**How to complete this task:** Please transcribe exactly, and only, the lines of the data below between the line holding "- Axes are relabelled" and the line holding "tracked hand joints", inclusive.

**Supplied data:**

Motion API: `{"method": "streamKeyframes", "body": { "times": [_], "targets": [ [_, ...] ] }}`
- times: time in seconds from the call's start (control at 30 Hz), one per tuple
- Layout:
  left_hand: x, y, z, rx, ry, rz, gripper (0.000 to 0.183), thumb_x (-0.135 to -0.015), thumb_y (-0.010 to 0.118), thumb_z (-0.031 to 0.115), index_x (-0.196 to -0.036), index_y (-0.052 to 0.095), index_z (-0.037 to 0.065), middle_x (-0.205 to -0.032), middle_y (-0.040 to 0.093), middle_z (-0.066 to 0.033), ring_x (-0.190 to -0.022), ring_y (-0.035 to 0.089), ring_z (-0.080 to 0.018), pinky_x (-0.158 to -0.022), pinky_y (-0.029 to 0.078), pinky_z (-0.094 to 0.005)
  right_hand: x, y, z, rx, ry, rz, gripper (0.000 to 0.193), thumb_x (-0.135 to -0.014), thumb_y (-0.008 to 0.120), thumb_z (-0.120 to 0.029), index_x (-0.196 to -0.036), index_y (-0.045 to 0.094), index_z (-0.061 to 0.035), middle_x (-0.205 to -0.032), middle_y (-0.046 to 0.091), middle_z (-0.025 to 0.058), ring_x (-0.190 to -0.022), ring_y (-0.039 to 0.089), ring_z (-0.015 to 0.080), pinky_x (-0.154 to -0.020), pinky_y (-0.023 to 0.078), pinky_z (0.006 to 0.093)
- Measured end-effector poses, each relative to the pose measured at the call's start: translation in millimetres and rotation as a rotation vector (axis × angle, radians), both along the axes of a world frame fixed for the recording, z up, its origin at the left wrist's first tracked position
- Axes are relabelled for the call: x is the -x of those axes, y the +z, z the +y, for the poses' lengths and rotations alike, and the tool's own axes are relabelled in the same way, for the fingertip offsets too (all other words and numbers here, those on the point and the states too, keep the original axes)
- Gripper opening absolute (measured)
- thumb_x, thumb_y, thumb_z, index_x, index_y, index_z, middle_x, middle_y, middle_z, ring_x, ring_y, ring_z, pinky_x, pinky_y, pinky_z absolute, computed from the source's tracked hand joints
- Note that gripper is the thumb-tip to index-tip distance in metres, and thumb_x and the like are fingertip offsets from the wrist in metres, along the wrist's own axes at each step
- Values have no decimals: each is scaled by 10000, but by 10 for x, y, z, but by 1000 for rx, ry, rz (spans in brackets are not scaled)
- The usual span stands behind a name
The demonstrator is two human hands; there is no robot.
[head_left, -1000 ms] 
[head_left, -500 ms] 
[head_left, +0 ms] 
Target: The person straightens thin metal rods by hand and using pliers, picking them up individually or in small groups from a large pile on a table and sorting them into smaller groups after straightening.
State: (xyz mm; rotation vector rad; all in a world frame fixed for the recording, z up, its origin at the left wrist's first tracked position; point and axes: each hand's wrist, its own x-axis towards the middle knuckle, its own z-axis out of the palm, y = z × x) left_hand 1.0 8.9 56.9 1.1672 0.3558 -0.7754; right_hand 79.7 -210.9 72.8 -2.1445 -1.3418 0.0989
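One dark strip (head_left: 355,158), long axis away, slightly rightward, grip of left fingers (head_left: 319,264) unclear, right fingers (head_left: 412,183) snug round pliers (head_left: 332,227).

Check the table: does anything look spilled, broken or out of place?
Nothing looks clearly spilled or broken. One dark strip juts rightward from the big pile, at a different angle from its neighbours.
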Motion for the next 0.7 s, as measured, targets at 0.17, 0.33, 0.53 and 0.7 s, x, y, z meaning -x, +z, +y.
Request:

**Response area:**
- Axes are relabelled for the call: x is the -x of those axes, y the +z, z the +y, for the poses' lengths and rotations alike, and the tool's own axes are relabelled in the same way, for the fingertip offsets too (all other words and numbers here, those on the point and the states too, keep the original axes)
- Gripper opening absolute (measured)
- thumb_x, thumb_y, thumb_z, index_x, index_y, index_z, middle_x, middle_y, middle_z, ring_x, ring_y, ring_z, pinky_x, pinky_y, pinky_z absolute, computed from the source's tracked hand joints

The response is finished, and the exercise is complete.